A Once Common Gecko Is Vanishing from Parts of Asia

The tokay gecko, once commonly found across Southeast Asia, southern China and India, is now becoming a lot less common. Recently studies assessing gecko population trends suggest that populations have declined as much as 50 percent in China, Vietnam, Thailand, Myanmar, Indonesia, the Philippines and Bangladesh.  This recent decline has scientists and conservationists concerned about major population collapse and even extinction.

The vanishing gecko population is believed to be, at least in large part, due to the large, currently unrestricted, trade of these animals. Though the exact number of tokay geckos captured for trade each year is unknown, the figure is estimated to be at least one million.  Most of these animals are sold to China, where the gecko is used as an ingredient in traditional Chinese medicine. 
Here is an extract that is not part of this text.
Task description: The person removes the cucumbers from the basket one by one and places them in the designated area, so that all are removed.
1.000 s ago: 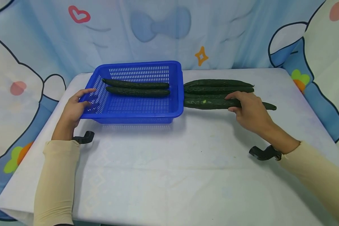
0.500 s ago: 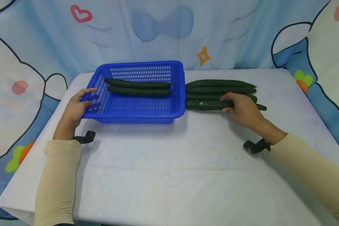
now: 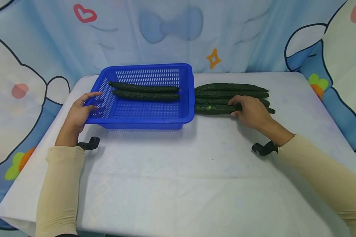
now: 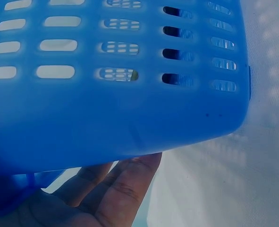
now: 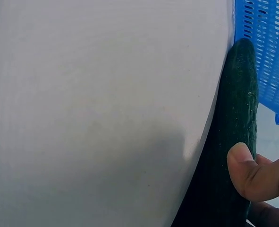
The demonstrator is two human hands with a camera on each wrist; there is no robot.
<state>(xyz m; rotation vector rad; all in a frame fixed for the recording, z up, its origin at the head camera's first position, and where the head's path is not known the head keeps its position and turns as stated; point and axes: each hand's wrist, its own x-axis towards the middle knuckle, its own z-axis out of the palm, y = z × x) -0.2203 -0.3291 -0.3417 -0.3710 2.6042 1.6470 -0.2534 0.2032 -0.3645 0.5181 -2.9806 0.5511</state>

Currently, there are no international rules regulating the trade of geckos, but this may soon change.  The Convention on International Trade in Endangered Species of Wild Fauna and Flora (CITES), an international treaty aimed at protecting endangered plants and animals, is set to vote at the end of August on whether geckos should be added to the treaty.  If the vote goes through, countries will be required to monitor and report all trade and prove that it is not harming the gecko population.  While members from Australia, the European Union, India, the Philippines and the U.S. support the addition of the tokay gecko to the treaty, China and Indonesia remain in opposition. 

(Rachel Nuwer, Scientific America)

Treatment for Extreme Drug-Resistant Tuberculosis Wins U.S. Government Approval

The World Health Organization (WHO) estimates about half a million people worldwide are diagnosed every year with multi-drug-resistant tuberculosis (TB), and around 8.5% of cases are characterized as extensively drug-resistant (XDR) TB.  Common TB treatments are ineffective for those suffering from XDR TB and, up to this point, the treatment offered to these patients involved an eight-drug combination taken for more than a year.  This eight-drug combination comes with serious side-effects and is largely ineffective, with as many as two-thirds of patients succumbing to the disease despite treatment. 

For decades, research into development of new TB treatments was rare, but donations from governments and philanthropist in the early 2000s sparked more research in the area. This research has resulted in a new and promising therapy developed by the TB Alliance, a non-profit research group in New York City. The new therapy is a three-drug regimen; pretomanid, bedaquiline, and delaminid.  Clinical trials of the new regimen were extremely promising; 90% of XDR TB patients recovered following 6 months of treatment. This success rate far exceeds the 34% success rate obtained with the current treatment options.

The new XDR TB regimen was approved by the U.S. Food and Drug Administration on August 14th and it has the potential to quickly reach the patients who need it the most.  As TB mostly effects the world’s poorest people, the key to success is to keep the price low. Currently, the TB Alliance is negotiating a price for the latest treatment with the two pharmaceutical companies.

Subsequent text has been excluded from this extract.